Casi toda nuestra conversación, desde entonces, cabe en los “abrazos de oso” que nos damos. Los prolongo siempre 30 segundos más de lo usual porque siento que si algo de mi papá queda en su cuerpo, saberse amado, lo traerá de regreso. Lo demás son monosílabos, ideas muy simples que acompañamos con gestos; si mencionamos a alguien señalamos su foto para facilitar el reconocimiento, repetimos las preguntas pausadamente y escuchamos sin prisa lo que quiera contar.

–¿Te duele algo, papá?

–No.

–¿Estás cansado?

–Sí. La amanolema todea, sido lalata tro. Solo.

“Solo” es el santo y seña de este tiempo. Pienso mucho en la inacabable soledad de un hombre que dedicaba los últimos años de su vida a leer y a escribir, dos de sus pasiones, y que ya no puede hacer ninguna de las dos cosas. Un estupendo orador que disfrutaba de la fluidez de ideas que le habían dado décadas como profesor universitario, obligado al silencio forzoso, porque las palabras dejan de ser, a mitad de las frases, sonidos entendibles. Dios pega donde duele.

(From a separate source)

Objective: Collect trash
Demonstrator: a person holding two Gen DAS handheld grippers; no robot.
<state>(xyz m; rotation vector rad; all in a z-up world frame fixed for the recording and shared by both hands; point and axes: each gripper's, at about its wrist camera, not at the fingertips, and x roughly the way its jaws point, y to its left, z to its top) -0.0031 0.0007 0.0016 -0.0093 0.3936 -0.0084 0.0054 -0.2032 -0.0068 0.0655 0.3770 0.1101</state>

Toda familia es un pequeño ecosistema. Un juego de equilibrios que se altera cuando alguien cae. Hay, en la mía al menos, una respuesta de género ante la tragedia que la enfermedad evidenció: las mujeres cuidan, acompañan, sufren ahí; los varones se alejan, convierten el dolor en otras cosas, sólo ponen el cuerpo si nadie más puede hacerlo. Mientras tanto, cada uno mastica a su modo la angustia del botero que para salvarse tiene que achicar el agua que entra a baldazos, sin dejar de avanzar hacia la orilla: remá, remá, remá ... Números que hacer, cuentas que pagar, volver el mundo a cierto orden.

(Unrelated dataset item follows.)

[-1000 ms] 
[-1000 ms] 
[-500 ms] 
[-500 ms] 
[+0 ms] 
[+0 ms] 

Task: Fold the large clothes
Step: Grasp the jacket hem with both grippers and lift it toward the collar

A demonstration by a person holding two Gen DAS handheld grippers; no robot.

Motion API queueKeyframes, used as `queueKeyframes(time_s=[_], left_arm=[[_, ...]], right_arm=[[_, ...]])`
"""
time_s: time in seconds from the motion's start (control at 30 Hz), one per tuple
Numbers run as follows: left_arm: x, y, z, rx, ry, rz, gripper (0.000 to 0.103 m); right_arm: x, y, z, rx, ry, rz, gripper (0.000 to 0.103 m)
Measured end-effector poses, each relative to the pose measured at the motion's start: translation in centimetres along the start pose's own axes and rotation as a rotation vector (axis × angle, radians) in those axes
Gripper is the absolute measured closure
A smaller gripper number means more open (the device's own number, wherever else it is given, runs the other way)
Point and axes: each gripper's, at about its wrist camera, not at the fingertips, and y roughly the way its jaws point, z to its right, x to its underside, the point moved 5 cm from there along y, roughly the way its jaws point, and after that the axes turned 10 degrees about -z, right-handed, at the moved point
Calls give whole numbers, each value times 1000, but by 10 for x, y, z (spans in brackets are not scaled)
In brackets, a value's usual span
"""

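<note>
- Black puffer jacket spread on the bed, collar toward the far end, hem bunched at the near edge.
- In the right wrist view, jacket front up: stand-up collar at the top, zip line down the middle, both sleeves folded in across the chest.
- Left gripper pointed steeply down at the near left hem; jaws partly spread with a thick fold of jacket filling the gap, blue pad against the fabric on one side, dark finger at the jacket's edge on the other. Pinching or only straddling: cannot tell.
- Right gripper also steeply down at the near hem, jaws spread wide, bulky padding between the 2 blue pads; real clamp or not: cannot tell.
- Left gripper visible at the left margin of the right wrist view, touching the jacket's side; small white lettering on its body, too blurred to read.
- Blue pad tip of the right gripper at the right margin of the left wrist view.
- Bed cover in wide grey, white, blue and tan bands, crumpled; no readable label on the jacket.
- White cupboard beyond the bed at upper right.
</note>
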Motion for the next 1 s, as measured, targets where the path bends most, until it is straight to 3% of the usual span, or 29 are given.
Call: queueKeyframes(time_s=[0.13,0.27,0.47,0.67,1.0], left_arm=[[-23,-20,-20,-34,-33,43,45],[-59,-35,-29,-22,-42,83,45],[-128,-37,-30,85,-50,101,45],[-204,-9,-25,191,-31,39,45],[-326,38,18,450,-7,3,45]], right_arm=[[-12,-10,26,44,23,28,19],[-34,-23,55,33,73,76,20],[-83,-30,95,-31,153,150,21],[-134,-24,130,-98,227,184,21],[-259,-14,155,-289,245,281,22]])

“Vení, contame de tus cosas”, invita papá cuando nos vemos con una enorme sonrisa. No recuerda mi nombre (la última vez lo confundió con el de su madre) aunque sí, tal vez, que fui el primer bebé que tuvo en brazos: “Yo les tenía miedo a los chicos y lo perdí con vos”, me confesó hace muchos años. Así que me esmero en soliloquios lentos sobre los progresos de sus nietos, algún viaje reciente, un libro que leí. Nunca sé qué entiende y qué de lo que digo es puro mandarín en sus oídos, pero hablo con pasión. Le devuelvo en otras, las historias que me contó en la infancia: el descubrimiento de Troya, los doce trabajos de Hércules, la construcción del dique San Roque y las calumnias que debió soportar Bialet Massé … Es mi modo de decirle que lo extraño con desesperación.

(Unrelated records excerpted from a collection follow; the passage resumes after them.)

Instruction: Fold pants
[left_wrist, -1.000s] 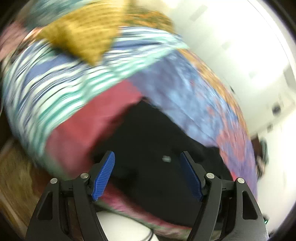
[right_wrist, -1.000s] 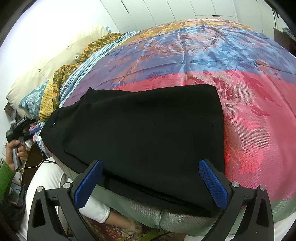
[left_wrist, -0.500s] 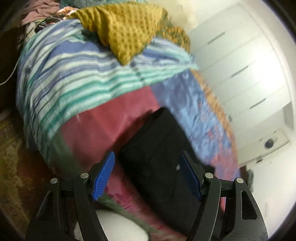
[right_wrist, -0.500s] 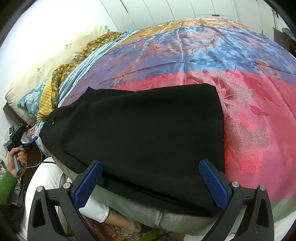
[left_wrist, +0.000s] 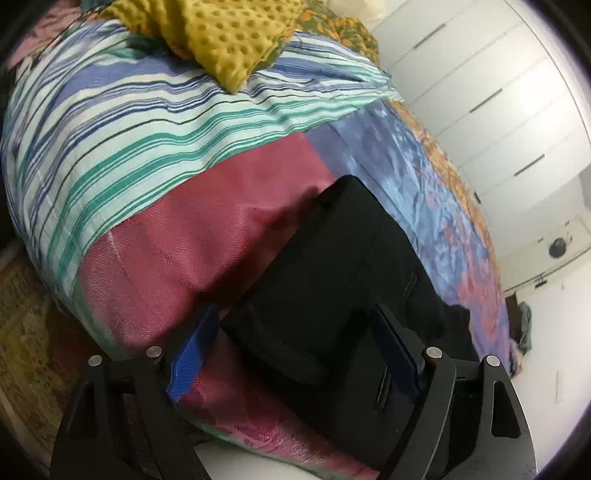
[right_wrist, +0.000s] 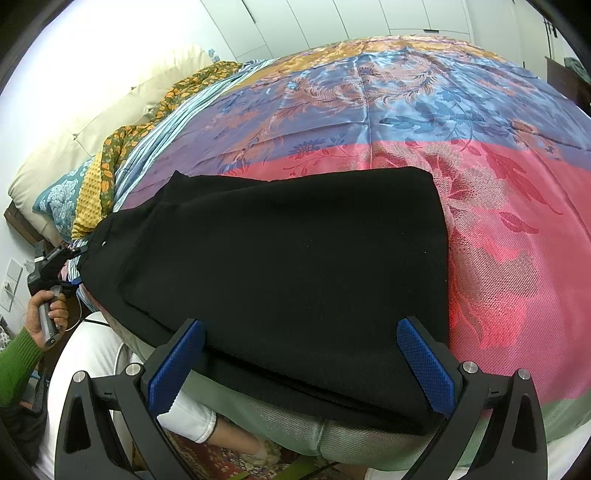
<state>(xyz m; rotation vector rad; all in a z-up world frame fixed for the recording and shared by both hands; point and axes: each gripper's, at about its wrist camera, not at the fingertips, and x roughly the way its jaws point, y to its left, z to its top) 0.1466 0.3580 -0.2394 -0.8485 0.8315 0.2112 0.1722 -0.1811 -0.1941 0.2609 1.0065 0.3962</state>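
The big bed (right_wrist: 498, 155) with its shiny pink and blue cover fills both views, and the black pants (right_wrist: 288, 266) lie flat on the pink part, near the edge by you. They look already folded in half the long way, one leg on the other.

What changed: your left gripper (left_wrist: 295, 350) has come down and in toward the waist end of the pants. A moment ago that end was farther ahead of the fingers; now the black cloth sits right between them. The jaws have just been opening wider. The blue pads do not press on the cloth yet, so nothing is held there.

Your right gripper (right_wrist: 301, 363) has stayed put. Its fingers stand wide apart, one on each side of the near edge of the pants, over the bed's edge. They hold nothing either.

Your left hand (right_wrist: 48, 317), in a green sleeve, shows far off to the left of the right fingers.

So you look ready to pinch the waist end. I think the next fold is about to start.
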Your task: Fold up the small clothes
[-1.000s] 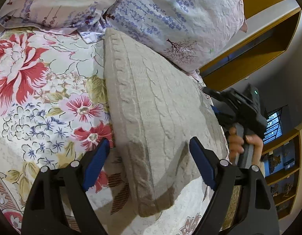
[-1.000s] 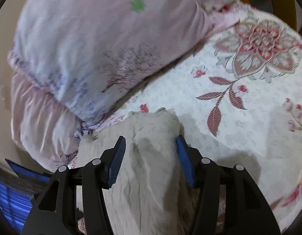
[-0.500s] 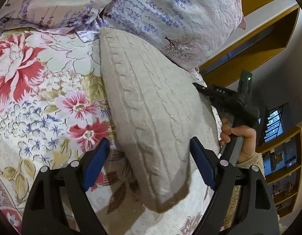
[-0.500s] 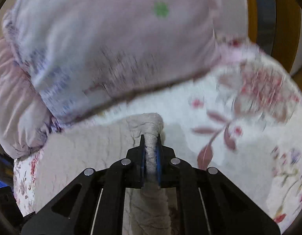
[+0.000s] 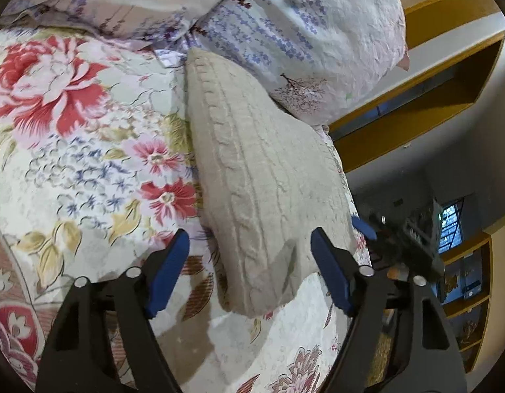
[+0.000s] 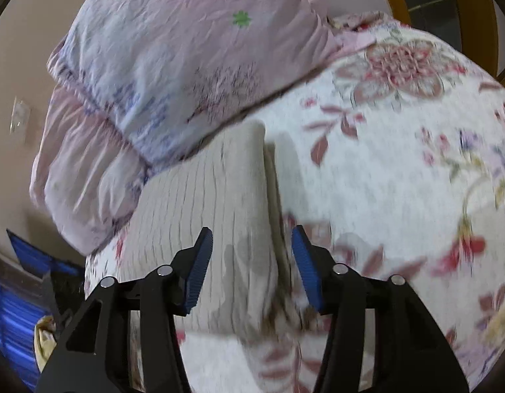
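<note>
Our left claw [image 5: 249,271] is closing, our right claw [image 6: 252,262] opening; both straddle the folded knit [image 5: 262,177] unpressed, on the bed [image 5: 72,163] against the pillow [image 5: 301,32].

The left hand-held gripper [image 5: 249,273] angles downward, its jaws closing (pads touching nothing); the right hand-held gripper [image 6: 252,262] also points downward, jaws opening, gripping nothing.

The right gripper [image 6: 249,262], which half a second earlier had pinched a raised fold of the beige knitted garment [image 6: 216,216], let go and its jaws were opening, pads clear of the cloth. The lifted fold dropped and the garment lay flat on the floral bedspread [image 6: 399,180] again. The left gripper [image 5: 249,271] narrowed slightly, its jaws closing without touching the garment.
</note>
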`<state>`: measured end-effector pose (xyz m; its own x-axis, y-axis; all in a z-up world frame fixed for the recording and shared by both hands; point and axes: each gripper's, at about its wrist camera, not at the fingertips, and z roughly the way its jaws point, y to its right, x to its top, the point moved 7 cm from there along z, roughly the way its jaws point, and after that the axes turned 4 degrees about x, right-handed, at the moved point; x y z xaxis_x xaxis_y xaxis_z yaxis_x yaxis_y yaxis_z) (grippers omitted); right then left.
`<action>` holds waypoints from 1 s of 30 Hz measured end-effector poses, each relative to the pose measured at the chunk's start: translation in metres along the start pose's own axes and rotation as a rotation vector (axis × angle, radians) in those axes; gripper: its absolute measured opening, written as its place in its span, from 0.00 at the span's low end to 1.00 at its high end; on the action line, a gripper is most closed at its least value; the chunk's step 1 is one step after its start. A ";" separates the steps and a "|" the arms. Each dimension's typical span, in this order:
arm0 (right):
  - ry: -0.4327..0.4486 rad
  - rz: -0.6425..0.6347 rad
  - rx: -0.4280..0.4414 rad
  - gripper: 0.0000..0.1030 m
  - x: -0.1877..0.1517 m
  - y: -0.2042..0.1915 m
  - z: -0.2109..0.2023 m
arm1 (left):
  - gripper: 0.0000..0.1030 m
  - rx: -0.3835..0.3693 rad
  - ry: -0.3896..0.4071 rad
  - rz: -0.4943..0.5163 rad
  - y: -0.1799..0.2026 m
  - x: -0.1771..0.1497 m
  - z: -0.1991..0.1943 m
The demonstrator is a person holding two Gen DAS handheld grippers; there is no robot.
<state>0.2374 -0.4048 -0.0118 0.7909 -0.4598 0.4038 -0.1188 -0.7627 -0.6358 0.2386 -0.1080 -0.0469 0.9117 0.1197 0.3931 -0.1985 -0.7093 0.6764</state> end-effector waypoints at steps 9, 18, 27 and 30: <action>0.041 -0.118 -0.005 0.09 -0.020 -0.015 -0.007 | 0.43 -0.006 -0.023 -0.035 -0.005 -0.007 -0.002; 0.027 -0.147 -0.154 0.09 -0.043 0.009 -0.010 | 0.28 0.009 -0.054 0.008 0.004 -0.021 -0.002; 0.034 -0.077 -0.076 0.19 -0.037 0.009 -0.012 | 0.38 0.035 -0.015 0.024 0.002 -0.023 -0.014; 0.070 -0.044 -0.052 0.27 -0.029 0.008 -0.016 | 0.58 0.050 0.020 0.022 0.005 -0.012 -0.020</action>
<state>0.2036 -0.4045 -0.0179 0.7525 -0.4542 0.4769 -0.1167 -0.8046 -0.5823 0.2196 -0.0989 -0.0359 0.8999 0.1175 0.4200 -0.1993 -0.7458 0.6356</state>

Leo mucho estos días. Libros que cuentan historias parecidas y resumen la entrada en la intemperie, la experiencia brutal de la orfandad. No sabía que había tantos; tendemos a creer única nuestra tristeza. La invención de la soledad, de Paul Auster, Mi oído en su corazón de Hanif Kureishi, Mamá de Joyce Carol Oates, Papá, de Federico Jeanmaire, El buen dolor, con el que Guillermo Saccomanno ganó el Premio Nacional de Literatura en 2002, son algunos de los que me acompañan en la búsqueda de consuelo. Pero mi padre no ha muerto, me reprendo. ¿O sí?